From the entries below, retype only the lines from the one with "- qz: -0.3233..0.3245" through the one with "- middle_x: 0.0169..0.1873", exactly as written.

(STUDY MATERIAL Opens)

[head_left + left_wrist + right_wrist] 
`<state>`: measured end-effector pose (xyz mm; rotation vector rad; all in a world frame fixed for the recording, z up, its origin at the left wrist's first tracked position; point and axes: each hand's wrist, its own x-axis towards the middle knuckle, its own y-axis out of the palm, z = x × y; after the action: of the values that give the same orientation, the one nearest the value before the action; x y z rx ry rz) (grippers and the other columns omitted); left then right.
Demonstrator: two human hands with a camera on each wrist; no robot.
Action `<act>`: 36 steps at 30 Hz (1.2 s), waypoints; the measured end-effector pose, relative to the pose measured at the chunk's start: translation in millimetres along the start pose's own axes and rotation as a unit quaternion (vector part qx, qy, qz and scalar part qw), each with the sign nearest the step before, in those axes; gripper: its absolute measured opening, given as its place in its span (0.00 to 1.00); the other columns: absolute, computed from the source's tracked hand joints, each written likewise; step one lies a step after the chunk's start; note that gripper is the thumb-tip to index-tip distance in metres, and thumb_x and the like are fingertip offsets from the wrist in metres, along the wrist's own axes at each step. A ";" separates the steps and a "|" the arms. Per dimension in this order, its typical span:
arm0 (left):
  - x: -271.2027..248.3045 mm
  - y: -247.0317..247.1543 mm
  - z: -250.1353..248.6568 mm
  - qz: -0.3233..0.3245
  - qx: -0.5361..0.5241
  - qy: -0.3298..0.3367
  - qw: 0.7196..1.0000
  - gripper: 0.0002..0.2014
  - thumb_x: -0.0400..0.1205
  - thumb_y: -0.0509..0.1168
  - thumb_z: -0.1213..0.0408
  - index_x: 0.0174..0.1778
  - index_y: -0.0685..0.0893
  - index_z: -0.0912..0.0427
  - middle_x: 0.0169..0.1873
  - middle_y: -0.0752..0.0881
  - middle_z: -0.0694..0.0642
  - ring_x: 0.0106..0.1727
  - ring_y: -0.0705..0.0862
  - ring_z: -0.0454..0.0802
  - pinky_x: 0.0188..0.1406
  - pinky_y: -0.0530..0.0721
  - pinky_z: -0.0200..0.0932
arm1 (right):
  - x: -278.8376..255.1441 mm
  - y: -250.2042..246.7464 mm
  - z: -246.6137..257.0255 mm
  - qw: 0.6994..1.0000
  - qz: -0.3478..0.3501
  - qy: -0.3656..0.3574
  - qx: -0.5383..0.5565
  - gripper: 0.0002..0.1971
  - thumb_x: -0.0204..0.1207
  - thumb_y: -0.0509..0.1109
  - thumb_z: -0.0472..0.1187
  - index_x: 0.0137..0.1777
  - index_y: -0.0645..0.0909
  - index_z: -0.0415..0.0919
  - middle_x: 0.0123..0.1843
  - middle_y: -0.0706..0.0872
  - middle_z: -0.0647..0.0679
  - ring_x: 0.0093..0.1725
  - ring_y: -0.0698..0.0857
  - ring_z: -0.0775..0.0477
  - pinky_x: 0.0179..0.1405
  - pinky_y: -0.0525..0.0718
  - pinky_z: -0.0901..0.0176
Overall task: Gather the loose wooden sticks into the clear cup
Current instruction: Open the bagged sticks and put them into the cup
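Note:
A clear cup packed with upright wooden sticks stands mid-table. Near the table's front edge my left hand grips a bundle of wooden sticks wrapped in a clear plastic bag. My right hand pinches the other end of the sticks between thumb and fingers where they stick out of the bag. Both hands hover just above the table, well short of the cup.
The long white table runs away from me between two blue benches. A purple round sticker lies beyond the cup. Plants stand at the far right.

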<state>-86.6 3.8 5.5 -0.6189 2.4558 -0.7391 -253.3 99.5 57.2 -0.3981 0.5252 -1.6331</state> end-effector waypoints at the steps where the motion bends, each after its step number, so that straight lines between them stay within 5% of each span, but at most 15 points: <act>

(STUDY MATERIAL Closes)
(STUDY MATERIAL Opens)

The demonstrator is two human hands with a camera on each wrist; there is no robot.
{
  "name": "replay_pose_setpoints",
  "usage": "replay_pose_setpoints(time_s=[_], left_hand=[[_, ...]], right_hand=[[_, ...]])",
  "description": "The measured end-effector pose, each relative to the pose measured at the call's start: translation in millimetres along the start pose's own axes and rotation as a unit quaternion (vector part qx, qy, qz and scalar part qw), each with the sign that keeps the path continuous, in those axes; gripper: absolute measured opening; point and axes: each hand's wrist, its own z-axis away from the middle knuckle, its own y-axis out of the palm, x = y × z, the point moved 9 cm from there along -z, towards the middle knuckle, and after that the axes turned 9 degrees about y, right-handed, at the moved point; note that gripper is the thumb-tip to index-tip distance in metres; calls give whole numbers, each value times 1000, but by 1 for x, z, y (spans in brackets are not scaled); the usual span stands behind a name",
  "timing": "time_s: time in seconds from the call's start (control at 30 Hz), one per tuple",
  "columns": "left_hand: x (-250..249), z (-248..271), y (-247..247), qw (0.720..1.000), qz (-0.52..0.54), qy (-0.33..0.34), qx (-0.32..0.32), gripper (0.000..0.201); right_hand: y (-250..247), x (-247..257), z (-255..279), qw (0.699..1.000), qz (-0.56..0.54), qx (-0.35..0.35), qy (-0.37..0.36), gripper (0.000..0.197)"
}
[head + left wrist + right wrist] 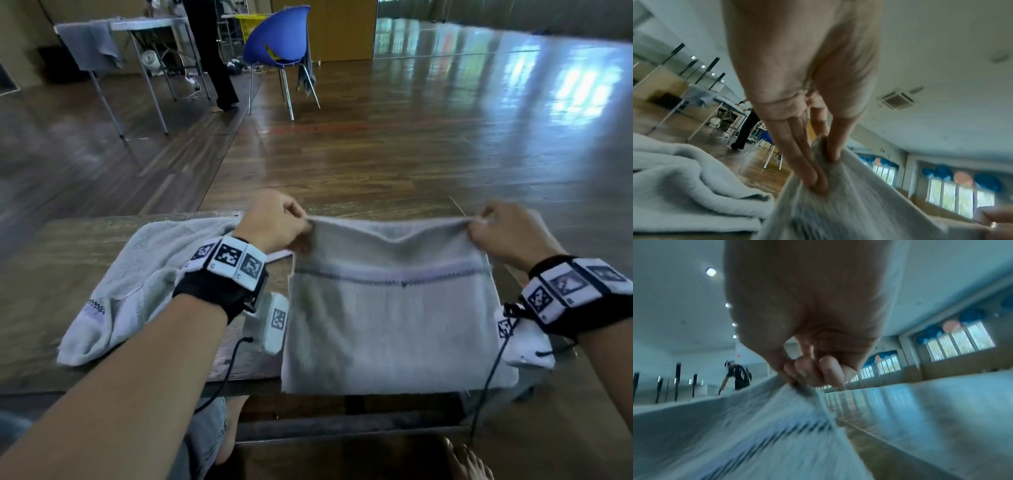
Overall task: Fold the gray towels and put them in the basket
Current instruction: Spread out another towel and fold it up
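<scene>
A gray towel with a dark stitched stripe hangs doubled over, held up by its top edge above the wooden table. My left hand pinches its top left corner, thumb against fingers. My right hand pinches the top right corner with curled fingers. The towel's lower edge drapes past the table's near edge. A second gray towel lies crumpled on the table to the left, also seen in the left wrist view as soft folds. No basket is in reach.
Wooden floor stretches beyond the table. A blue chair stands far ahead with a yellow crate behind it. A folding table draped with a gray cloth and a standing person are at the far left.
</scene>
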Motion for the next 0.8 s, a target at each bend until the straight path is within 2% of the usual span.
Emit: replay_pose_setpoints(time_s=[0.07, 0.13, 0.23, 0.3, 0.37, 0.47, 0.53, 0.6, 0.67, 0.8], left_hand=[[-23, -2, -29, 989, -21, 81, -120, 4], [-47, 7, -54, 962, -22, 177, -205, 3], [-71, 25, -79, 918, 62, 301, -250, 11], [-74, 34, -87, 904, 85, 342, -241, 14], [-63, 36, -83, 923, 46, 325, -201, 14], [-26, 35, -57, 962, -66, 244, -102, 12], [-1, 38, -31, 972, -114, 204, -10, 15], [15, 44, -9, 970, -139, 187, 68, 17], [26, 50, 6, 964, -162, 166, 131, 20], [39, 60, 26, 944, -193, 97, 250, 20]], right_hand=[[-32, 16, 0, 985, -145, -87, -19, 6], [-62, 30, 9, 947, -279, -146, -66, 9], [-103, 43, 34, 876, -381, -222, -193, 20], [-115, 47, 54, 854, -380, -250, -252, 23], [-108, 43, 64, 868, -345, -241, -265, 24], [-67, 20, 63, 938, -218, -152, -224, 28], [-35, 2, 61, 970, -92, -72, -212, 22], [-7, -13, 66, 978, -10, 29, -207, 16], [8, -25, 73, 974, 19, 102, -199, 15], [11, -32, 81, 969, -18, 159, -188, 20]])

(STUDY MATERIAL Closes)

• [SOLUTION TO THIS TASK]:
  - qz: -0.3233..0.3245
  - qx: -0.5361..0.5241
  - qy: -0.3298..0.3367
  - qw: 0.7196..1.0000
  - gripper: 0.0002..0.2014
  - thumb_x: -0.0400..0.1205
  - thumb_y: -0.0509..0.1168
  - thumb_z: -0.1213..0.0408
  - index_x: 0.0174..0.1778
  - index_y: -0.0685..0.0893
  - index_z: -0.0912..0.0427
  - middle_x: 0.0169..0.1873

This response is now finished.